A rectangular lawn measures 14cm by 8cm.it is surrounded by a path of uniform width.If the area of the path is 48cm²,find it's width
14x8 cm? That must be the lawn for a Polly Pocket house!
If the width of the path is x, then
(14+2x)(8+2x) - 14*8 = 48
x = 1
suspect you mean meters not centimeters
length = 14+ 2 w
width = 8 +2 w
total area to outside of path = (8+ 2w )(14 + 2w) = 4 (4+w)(7+w)
= 4 ( 28 +11 w + w^2)
area inside path = 14*8
so
48 = 4 ( 28 +11 w + w^2) - 14 * 8
12 = ( 28 +11 w + w^2) - 28
w^2 + 11 w - 12 = 0
(w+12)(w-1) = 0
w = 1
To find the width of the path, we need to calculate the difference between the dimensions of the rectangular lawn and the dimensions of the overall area (including the path).
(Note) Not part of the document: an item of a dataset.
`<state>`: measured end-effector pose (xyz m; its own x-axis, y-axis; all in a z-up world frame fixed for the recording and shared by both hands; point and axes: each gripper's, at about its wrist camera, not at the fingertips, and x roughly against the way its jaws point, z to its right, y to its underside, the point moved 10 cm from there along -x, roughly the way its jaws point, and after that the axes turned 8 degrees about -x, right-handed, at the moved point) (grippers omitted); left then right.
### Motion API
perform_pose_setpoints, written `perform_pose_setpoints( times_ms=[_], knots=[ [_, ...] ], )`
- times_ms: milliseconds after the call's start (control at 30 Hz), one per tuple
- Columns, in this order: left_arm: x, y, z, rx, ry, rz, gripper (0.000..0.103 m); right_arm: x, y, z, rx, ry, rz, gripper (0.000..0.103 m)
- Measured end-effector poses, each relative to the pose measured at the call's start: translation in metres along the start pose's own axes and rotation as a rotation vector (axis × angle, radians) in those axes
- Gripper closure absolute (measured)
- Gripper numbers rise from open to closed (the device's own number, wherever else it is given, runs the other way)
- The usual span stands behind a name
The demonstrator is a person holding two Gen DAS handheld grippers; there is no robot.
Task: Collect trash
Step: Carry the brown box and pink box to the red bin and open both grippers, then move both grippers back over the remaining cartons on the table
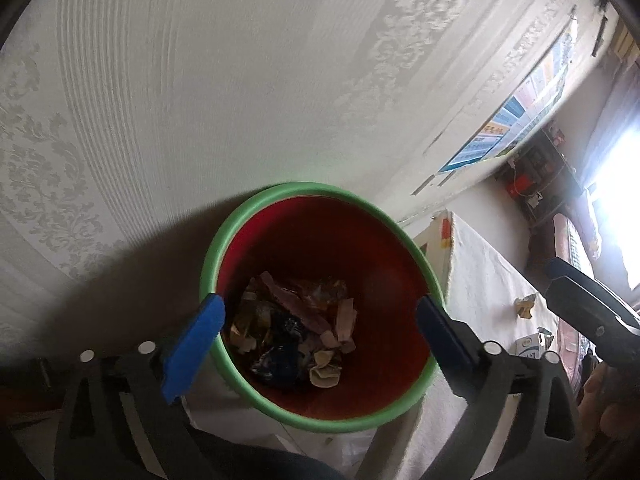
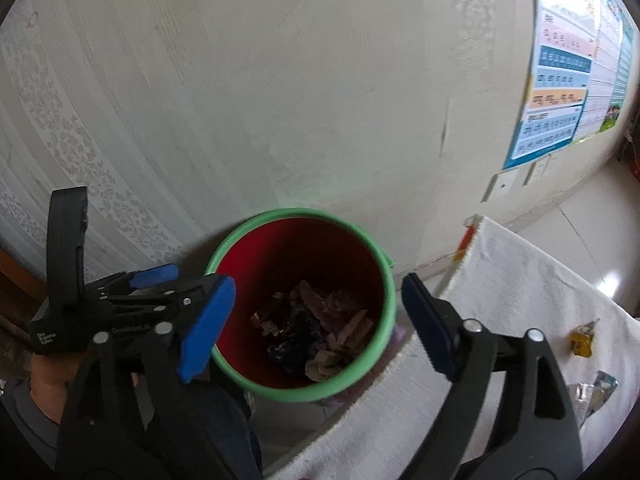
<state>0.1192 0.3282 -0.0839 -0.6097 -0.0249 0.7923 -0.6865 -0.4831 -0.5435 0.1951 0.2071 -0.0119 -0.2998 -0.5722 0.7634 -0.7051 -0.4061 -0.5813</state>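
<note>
I have both sets of jaws spread wide with nothing between the pads. Beneath my left gripper (image 1: 320,316) and my right gripper (image 2: 316,316) sits the red bin (image 1: 224,248), the trash (image 1: 296,332) piled on its bottom. Beyond my right jaw, a yellow wrapper (image 2: 582,342) lies on the white cloth (image 2: 520,280).

Home room: damask wallpaper (image 1: 48,184), learning poster (image 2: 560,92), cloth-covered table (image 2: 520,280), cluttered shelf (image 1: 536,168).
</note>
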Motion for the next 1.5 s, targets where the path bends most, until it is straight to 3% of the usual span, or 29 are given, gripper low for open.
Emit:
perform_pose_setpoints(
  times_ms=[167,433,1000,1233,1500],
  knots=[
    [0.015,0.0,0.024,-0.031,0.01,0.015,0.008,0.03,0.007,0.012,-0.018,0.027,0.033,0.008],
    [0.046,0.002,0.084,-0.098,0.036,0.055,0.008,0.088,0.022,0.041,-0.044,0.064,0.098,0.007],
    [0.068,0.03,0.249,-0.319,0.152,0.064,0.008,0.212,0.08,0.182,-0.198,0.252,0.215,0.006],
    [0.075,0.035,0.296,-0.396,0.19,0.063,0.008,0.237,0.104,0.23,-0.276,0.316,0.221,0.006],
    [0.05,0.049,0.341,-0.43,0.234,-0.012,0.008,0.245,0.12,0.263,-0.318,0.344,0.206,0.006]
  ],
)
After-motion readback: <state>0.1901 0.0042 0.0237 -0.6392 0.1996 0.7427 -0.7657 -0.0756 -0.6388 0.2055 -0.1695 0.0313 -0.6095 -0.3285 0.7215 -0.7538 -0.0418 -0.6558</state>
Let's assume the width of the path is denoted by "x".
The length of the overall area including the path would be:
14 cm (length of the lawn) + 2x (width of the path on both sides)
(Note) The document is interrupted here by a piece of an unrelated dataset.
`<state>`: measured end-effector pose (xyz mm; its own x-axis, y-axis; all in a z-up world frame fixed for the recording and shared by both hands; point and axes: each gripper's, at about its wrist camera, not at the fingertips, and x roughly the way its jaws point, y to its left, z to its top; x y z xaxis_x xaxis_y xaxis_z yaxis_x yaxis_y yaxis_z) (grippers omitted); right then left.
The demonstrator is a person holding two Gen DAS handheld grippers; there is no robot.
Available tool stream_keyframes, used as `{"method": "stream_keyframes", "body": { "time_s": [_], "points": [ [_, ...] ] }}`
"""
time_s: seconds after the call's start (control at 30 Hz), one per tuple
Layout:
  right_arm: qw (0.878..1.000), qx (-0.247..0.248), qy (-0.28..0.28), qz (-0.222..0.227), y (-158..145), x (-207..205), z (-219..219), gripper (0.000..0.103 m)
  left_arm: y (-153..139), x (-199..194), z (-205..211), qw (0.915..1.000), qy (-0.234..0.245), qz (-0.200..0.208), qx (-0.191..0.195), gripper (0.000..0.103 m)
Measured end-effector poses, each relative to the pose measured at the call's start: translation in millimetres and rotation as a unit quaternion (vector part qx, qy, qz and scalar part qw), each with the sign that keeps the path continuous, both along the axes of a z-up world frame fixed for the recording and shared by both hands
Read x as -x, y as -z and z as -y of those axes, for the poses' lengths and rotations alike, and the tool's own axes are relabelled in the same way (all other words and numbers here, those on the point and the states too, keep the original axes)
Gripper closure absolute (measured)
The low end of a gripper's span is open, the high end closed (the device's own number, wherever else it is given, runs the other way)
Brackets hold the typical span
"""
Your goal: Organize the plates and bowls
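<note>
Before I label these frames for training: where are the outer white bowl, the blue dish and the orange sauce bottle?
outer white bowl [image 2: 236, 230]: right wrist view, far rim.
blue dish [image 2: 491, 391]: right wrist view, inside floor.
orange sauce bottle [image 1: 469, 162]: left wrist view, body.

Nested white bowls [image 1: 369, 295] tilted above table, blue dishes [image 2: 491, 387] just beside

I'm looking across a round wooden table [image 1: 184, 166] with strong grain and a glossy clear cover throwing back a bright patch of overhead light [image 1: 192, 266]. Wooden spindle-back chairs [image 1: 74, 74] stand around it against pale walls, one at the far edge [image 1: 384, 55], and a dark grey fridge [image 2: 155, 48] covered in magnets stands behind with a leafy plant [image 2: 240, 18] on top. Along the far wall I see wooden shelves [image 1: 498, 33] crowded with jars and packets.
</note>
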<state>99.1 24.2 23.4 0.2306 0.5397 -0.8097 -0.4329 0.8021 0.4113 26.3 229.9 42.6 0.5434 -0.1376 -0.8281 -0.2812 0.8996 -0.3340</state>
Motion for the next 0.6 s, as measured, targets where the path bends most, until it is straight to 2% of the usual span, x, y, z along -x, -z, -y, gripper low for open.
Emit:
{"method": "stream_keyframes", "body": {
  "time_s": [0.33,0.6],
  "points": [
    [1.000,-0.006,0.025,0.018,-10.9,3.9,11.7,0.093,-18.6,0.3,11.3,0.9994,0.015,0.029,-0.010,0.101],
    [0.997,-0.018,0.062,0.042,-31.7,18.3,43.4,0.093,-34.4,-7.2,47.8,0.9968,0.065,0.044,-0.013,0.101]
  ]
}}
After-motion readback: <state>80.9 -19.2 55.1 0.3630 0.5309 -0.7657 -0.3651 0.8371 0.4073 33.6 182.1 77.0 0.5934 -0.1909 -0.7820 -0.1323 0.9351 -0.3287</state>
Similarly, the width of the overall area including the path would be:
8 cm (width of the lawn) + 2x (width of the path on both ends)
The area of the overall area including the path can be calculated by subtracting the area of the lawn from the total area:
(14 cm + 2x) * (8 cm + 2x) - (14 cm * 8 cm)
Given that the area of the path is 48 cm², we can set up the following equation:
(14 cm + 2x) * (8 cm + 2x) - (14 cm * 8 cm) = 48 cm²
Now let's solve this equation step by step:
Step 1: Expand the equation
(112 cm² + 28 cmx + 16 cmx + 4x²) - 112 cm² = 48 cm²
Step 2: Simplify the equation
4x² + 44 cmx = 48 cm²
Step 3: Move all terms to one side to set the equation equal to zero
4x² + 44 cmx - 48 cm² = 0
Step 4: Divide through by 4 to simplify the equation
x² + 11 cmx - 12 cm² = 0
Step 5: Factorize the equation
(x + 12 cm)(x - cm) = 0
Step 6: Set each factor equal to zero and solve for x
x + 12 cm = 0 or x - cm = 0
Solving the first equation: x + 12 cm = 0
x = -12 cm
Since the width cannot be negative, we discard this solution.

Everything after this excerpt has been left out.